A Sea of Challenges for the Mediterranean Sea
Cradle of great ancient civilizations, superhighway for trade and transport, treasure-trove of biodiversity, the Mediterranean - the world's best known sea - faces a sea of challenges in the 21st century, including climate change, pollution, tourism and overfishing. That's the topic of the cover story in the current edition of Chemical & Engineering News (C&EN), weekly newsmagazine of the American Chemical Society, the world's largest scientific society.
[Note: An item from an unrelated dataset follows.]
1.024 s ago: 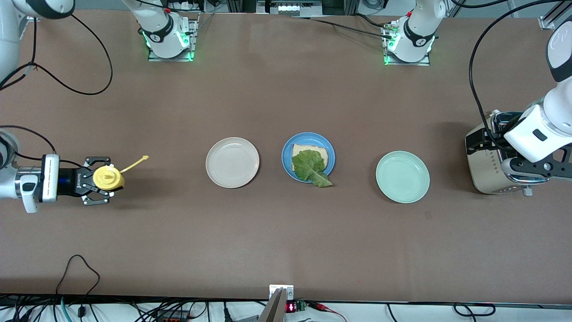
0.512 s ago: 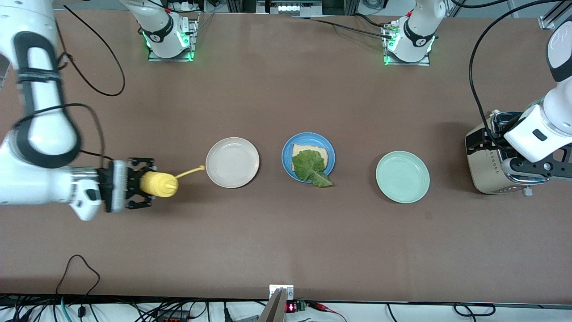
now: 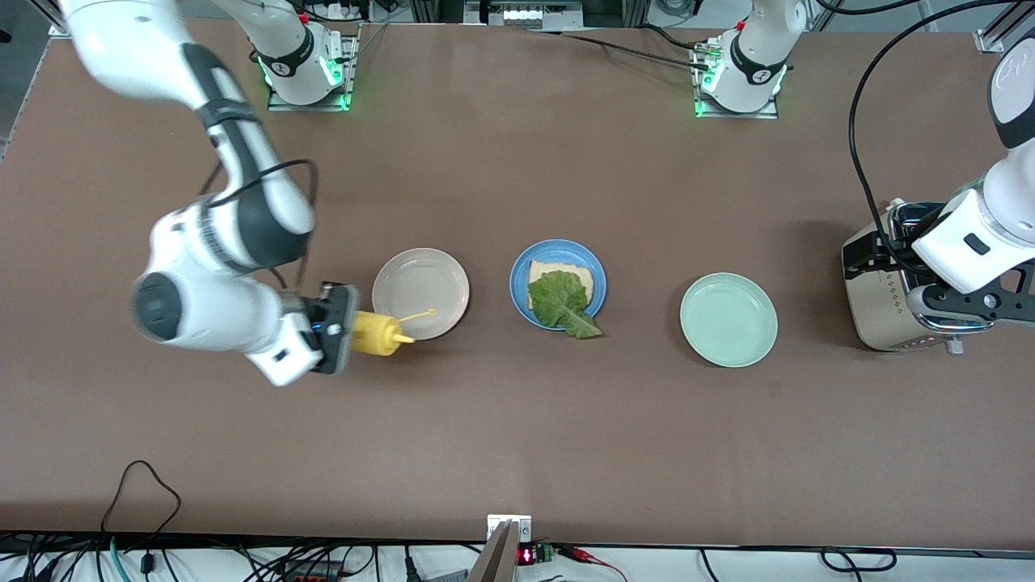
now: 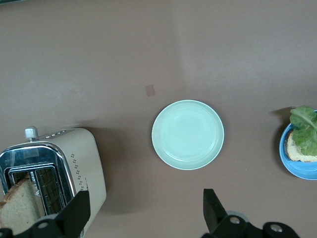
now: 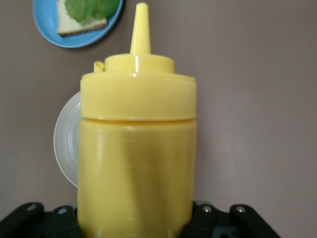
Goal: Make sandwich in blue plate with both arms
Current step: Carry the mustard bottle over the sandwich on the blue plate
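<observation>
The right end effector (image 3: 356, 333) is clamped on a yellow squeeze bottle (image 3: 378, 334), held over the rim of the pinkish-white plate (image 3: 420, 283). On the blue plate (image 3: 521, 303) mid-desk lie one bread slice (image 3: 559, 269) and a lettuce leaf (image 3: 559, 301). The left end effector (image 4: 143, 215), fingers apart, waits above the toaster (image 3: 877, 299)

Both arms are glossy white with rounded jointed shells and dark grey bands at the joints. Black cables loop along the right arm (image 3: 218, 242) and the left arm (image 3: 982, 226). Each round base sits on a metal plate lit green, with a small logo on its dark band. The grippers are black, with bolted finger mounts.
</observation>
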`<state>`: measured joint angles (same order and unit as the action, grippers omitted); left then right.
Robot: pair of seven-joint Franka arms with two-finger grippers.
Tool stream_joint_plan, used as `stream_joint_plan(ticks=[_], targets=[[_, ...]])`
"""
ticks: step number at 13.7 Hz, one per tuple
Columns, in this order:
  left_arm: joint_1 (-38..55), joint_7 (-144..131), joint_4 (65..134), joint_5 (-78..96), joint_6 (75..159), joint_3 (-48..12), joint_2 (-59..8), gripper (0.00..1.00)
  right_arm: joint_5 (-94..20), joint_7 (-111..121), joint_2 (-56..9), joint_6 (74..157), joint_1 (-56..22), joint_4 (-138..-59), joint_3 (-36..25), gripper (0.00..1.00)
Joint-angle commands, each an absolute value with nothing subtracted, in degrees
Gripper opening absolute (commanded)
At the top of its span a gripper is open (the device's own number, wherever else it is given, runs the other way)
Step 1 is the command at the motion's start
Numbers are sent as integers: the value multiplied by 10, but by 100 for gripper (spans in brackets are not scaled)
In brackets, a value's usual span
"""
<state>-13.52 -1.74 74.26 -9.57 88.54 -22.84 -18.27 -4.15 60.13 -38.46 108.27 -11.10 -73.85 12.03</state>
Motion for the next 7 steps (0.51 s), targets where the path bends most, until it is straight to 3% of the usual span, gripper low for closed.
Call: stream_joint_plan(ticks=[1, 7], targets=[[-139, -19, 738, -88, 875, -230, -178, 100, 20, 494, -388, 1095, -175, -733, 113, 15], [-138, -19, 738, -88, 875, -230, -178, 100, 172, 376, -417, 1114, -267, -733, 112, 12]])
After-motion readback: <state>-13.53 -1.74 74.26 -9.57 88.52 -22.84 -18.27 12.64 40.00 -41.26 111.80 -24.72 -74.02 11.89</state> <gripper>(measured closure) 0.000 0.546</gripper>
In the article, Sarah Everts, C&EN senior editor, points out that the Mediterranean is not only historically important, but it is also environmentally unique. For example, though it contains only 1 percent of the Earth's ocean water, the Mediterranean Sea hosts 8 percent of the world's biodiversity. But those biological treasures are now under threat from human pressures, including overfishing, unregulated tourism, shipping traffic and oil-drilling platforms. Environmental groups have been reporting massive die-offs of marine creatures such as monk seals, which have been called "living fossils" because they were swimming the Mediterranean's waters as long as 15 million years ago.
Stakeholders in the region have been meeting for several decades to discuss shared environmental problems, but getting concerted action to solve these problems is a challenge, given the 22 nations' political, economic, linguistic and cultural differences. But some progress is being made. For example, an $8 million project called MedSeA is studying the impacts of climate change and acidification on the Mediterranean Sea. And in some regions, sewage is now treated so it is safe to swim at some city beaches along the coast - an unthinkable activity back in the 1970s because of widespread pollution.